-------- RECORDED DATA

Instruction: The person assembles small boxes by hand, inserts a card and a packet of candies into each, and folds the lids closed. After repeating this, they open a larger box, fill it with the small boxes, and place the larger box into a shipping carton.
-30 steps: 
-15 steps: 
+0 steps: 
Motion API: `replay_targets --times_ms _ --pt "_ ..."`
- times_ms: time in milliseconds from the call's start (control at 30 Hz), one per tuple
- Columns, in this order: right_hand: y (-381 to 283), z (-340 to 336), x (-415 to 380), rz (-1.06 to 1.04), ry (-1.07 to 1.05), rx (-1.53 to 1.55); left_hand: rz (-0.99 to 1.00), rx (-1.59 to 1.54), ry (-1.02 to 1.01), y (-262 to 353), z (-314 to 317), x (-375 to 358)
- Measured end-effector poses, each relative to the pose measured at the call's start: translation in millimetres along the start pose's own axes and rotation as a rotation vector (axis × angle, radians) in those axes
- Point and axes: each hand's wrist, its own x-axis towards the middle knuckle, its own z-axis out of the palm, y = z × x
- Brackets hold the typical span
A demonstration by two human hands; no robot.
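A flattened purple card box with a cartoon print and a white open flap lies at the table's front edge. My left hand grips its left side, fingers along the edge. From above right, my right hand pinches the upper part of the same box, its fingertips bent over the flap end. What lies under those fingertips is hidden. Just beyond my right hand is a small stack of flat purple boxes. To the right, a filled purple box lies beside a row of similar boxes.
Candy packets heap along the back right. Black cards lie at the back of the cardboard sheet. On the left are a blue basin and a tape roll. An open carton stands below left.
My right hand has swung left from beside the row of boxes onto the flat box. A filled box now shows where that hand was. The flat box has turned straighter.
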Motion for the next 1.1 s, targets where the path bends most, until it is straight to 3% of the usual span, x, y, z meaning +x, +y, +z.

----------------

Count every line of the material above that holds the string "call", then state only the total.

▶ [SOLUTION FOR THIS PROBLEM]:
2